Records from a dataset:
◇ ◇ ◇ ◇
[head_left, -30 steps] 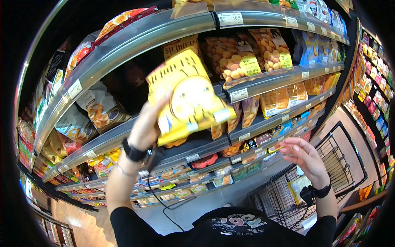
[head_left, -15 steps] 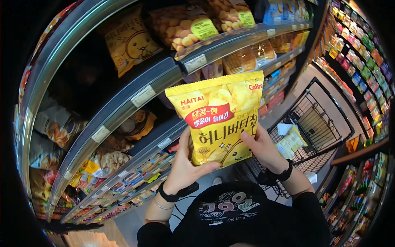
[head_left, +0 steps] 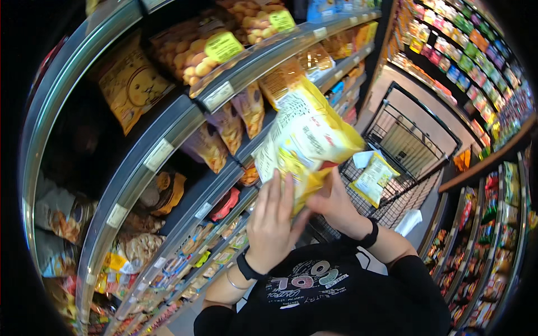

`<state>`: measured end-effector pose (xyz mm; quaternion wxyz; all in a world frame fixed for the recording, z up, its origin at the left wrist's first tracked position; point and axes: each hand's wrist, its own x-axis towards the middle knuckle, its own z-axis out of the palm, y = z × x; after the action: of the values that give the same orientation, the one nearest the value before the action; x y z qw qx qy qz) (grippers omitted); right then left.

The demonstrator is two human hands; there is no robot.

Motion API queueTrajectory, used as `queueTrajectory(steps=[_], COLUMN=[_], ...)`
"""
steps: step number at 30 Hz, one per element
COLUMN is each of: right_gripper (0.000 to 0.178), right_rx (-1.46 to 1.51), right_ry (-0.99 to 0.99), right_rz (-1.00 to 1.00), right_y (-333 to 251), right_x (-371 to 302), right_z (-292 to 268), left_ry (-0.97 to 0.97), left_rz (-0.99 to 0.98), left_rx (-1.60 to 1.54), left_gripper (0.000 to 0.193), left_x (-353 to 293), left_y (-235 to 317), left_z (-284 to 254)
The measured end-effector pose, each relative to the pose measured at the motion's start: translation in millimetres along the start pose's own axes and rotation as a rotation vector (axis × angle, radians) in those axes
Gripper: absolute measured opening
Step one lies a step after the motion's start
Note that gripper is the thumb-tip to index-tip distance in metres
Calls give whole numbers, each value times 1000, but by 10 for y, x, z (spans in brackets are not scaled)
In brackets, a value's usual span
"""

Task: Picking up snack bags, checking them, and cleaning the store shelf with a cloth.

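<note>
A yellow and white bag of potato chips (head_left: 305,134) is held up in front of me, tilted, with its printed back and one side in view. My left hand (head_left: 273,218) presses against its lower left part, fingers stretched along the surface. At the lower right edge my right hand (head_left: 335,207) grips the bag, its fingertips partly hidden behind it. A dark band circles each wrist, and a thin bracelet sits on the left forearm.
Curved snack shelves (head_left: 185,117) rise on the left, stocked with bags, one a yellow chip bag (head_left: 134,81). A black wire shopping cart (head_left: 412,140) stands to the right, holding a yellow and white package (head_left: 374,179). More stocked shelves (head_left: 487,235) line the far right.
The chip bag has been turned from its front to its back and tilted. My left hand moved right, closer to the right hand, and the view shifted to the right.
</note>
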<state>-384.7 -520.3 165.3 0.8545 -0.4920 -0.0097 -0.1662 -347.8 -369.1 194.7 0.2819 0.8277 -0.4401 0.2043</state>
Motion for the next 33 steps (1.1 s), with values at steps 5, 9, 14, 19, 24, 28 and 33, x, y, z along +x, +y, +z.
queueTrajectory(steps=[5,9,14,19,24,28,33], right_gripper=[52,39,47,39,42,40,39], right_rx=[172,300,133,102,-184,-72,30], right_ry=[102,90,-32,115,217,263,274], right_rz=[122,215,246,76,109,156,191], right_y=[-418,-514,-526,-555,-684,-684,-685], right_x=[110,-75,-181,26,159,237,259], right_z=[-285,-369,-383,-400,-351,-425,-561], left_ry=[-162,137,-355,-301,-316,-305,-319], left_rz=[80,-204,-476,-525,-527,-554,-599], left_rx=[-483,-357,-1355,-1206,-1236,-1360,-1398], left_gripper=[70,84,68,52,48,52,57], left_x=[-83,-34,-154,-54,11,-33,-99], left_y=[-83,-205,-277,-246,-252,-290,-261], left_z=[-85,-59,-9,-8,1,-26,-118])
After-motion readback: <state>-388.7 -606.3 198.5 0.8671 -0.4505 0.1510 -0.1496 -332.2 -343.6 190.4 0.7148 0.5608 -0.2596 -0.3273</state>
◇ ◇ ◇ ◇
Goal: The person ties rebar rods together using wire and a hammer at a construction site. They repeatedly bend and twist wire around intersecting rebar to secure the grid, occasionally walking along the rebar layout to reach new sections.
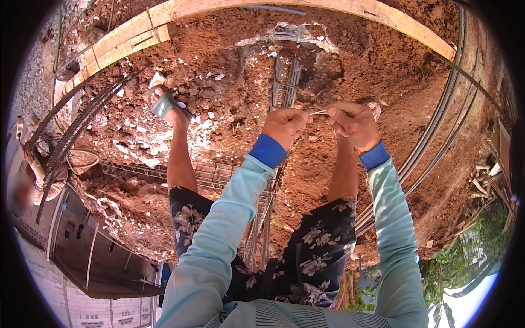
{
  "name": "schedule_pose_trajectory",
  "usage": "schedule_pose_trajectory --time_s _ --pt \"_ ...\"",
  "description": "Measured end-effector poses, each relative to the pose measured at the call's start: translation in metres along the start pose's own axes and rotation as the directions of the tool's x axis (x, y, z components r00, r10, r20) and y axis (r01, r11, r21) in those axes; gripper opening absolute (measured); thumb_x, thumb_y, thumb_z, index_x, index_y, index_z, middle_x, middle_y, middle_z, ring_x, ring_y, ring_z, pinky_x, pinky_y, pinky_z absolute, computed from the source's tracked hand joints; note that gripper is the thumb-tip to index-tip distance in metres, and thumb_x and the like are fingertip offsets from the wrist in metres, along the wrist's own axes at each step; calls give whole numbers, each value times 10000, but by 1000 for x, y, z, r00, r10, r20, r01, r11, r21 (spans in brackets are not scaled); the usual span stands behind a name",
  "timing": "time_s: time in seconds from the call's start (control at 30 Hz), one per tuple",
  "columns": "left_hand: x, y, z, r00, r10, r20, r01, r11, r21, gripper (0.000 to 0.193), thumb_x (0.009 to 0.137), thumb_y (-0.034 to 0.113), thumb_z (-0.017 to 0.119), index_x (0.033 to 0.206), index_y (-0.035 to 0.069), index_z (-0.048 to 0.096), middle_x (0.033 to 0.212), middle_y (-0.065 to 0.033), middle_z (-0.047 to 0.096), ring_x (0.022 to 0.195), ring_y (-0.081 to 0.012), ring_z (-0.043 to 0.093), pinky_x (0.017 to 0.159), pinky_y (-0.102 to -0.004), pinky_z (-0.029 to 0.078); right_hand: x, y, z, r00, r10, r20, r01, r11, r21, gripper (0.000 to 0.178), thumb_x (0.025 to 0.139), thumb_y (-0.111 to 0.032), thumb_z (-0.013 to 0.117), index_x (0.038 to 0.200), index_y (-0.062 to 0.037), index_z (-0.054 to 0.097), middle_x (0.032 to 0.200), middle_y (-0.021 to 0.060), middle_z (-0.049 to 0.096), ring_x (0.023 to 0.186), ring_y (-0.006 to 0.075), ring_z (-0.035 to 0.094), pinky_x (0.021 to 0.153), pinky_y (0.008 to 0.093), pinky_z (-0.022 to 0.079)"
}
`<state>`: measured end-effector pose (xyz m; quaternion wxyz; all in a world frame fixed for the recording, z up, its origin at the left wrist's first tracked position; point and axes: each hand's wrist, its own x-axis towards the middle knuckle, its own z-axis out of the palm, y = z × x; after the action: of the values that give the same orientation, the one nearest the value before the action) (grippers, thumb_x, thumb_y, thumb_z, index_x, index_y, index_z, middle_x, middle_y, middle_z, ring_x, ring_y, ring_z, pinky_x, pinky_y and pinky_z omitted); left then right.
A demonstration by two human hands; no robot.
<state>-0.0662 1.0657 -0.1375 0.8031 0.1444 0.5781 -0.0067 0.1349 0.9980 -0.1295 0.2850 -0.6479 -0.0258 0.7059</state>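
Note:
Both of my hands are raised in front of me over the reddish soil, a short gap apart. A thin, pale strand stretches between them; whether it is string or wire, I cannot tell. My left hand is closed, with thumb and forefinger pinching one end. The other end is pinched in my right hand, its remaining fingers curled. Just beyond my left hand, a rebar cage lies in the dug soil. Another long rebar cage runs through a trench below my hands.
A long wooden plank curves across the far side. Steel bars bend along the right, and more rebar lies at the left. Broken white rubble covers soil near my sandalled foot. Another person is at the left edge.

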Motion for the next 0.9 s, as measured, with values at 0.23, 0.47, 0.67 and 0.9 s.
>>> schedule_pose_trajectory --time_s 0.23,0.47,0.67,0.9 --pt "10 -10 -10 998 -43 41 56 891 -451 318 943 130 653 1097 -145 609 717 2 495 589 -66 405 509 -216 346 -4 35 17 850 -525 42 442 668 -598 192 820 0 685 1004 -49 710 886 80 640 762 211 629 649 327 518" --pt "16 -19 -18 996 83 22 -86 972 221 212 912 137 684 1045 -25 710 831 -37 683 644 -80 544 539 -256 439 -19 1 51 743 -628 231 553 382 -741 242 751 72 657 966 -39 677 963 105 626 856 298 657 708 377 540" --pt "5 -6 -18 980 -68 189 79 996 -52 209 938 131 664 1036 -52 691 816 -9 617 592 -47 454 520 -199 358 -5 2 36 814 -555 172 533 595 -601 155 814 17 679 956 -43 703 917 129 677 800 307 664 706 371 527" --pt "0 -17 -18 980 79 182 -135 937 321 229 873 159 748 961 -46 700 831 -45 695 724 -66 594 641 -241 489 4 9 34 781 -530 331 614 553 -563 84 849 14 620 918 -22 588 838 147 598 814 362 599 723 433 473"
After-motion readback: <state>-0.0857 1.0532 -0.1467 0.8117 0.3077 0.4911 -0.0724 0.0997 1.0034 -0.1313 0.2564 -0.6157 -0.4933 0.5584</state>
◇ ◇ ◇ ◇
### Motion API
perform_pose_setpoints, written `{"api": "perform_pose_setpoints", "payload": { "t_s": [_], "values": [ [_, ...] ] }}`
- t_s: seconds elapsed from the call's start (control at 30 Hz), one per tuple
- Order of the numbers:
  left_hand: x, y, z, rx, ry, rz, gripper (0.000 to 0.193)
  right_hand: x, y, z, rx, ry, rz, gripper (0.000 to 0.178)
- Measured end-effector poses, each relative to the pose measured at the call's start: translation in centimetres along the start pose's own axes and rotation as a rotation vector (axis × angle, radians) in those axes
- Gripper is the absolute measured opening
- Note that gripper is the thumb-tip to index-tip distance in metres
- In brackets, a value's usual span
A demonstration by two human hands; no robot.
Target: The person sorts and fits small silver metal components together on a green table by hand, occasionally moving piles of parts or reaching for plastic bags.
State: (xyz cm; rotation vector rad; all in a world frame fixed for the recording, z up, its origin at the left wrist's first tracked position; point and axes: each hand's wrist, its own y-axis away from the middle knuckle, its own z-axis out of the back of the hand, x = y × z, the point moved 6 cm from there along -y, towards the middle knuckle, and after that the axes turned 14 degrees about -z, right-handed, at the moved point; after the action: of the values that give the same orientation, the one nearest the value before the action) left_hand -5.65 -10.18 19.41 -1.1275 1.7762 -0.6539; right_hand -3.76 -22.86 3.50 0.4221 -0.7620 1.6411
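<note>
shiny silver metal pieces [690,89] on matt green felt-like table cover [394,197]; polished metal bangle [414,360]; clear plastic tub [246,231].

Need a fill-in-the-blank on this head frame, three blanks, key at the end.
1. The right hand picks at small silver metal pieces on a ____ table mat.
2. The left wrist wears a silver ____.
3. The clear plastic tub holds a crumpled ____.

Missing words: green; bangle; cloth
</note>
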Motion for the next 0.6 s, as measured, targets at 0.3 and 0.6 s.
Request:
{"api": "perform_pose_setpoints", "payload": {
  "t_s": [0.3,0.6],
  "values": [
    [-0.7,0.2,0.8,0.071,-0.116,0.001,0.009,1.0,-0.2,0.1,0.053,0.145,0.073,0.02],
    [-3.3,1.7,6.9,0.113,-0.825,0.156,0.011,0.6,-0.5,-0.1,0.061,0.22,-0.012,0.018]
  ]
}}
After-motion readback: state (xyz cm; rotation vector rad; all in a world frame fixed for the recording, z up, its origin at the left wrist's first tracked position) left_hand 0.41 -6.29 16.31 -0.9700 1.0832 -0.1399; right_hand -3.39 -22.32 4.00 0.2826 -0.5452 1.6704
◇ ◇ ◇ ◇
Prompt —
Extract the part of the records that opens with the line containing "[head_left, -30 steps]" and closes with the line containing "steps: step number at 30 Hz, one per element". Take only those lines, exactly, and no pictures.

Your solution —
[head_left, -30 steps] 
[head_left, -15 steps] 
[head_left, +0 steps] 

`<state>`: measured end-effector pose (xyz mm; quaternion wxyz; all in a world frame fixed for the recording, z up, its origin at the left wrist's first tracked position; point and axes: each hand's wrist, its own x-axis towards the middle knuckle, its own z-axis out of the palm, y = z × x; after the action: of the values that give the same orientation, the one nearest the value before the action; x y z qw qx qy qz) (grippers omitted); right then left.

The demonstrator is two human hands; there is no robot.

Motion API queueTrajectory, used as `queueTrajectory(steps=[_], COLUMN=[_], ...)`
"""
steps: step number at 30 Hz, one per element

Nothing else belongs in the answer.